2025, Nov 12 09:00
How to Convert a NumPy 3D Array to a 2D Table with Three Columns and Restore the Original Shape
Learn how to reshape a NumPy 3D array to a 2D table with three columns and back again using transpose and reshape. Preserve axis order and reliably restore data.
Turning a 3D NumPy array into a 2D table and then restoring it back sounds straightforward until axis order gets involved. The key is understanding how transpose and reshape interact so that the round trip preserves the original structure.
Problem overview
There is a 3D array with shape (3, 2, 3). The goal is to produce a 2D array with three columns, and then return to the initial 3D layout.
import numpy as np
src = np.array([[[11, 12, 13], [14, 15, 16]],
[[21, 22, 23], [24, 25, 26]],
[[31, 32, 33], [34, 35, 36]]])
flat3 = src.transpose(1, 2, 0).reshape(-1, 3)
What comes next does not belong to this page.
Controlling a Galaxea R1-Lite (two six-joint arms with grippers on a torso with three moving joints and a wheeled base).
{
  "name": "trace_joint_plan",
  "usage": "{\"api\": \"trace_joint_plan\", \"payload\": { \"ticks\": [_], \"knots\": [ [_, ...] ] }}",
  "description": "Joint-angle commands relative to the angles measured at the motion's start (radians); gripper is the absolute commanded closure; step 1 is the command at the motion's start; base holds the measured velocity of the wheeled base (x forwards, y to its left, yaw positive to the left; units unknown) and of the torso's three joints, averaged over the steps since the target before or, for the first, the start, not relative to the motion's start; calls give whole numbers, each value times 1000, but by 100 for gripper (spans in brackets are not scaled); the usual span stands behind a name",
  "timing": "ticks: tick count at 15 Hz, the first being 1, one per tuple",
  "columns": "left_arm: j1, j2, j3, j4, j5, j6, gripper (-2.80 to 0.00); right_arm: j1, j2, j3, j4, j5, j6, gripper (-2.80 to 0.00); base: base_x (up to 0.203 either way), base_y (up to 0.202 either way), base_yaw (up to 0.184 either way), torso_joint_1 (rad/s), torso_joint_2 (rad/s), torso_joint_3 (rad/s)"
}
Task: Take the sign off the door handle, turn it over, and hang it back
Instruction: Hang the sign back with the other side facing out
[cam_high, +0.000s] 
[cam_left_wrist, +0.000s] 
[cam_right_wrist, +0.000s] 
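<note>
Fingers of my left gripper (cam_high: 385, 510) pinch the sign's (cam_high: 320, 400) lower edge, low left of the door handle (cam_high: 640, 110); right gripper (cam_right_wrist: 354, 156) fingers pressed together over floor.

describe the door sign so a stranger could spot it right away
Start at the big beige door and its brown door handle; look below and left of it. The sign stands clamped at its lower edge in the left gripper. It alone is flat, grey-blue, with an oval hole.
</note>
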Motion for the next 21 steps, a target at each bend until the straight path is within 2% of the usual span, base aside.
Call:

print('2D view with three columns:\n', flat3)
What actually happens
The transformation first permutes axes with transpose(1, 2, 0), then reshapes the result into a 2D matrix with three columns. Axis permutation changes the logical order of elements across dimensions, so restoring the original array means rebuilding the 3D structure and undoing the axis swap.
Solution
One way to obtain the same 2D layout with three columns is to reshape to (3, -1) and then transpose. From there, returning to the original 3D array is a matter of transposing back and reshaping to the original shape.
import numpy as np
src = np.array([[[11, 12, 13], [14, 15, 16]],
[[21, 22, 23], [24, 25, 26]],
[[31, 32, 33], [34, 35, 36]]])
# 3D -> 2D with three columns
as_2d = src.reshape(3, -1).T
print('2D (three columns):\n', as_2d)
# 2D -> original 3D
back_3d = as_2d.T.reshape(src.shape)
print('Restored 3D:')
print(back_3d)
If the 2D array was created using transpose(1, 2, 0).reshape(-1, 3) as shown earlier, it can also be restored by first reshaping to a compatible 3D shape and then transposing axes back:
restored_alt = flat3.reshape(2, 3, 3).transpose(2, 0, 1)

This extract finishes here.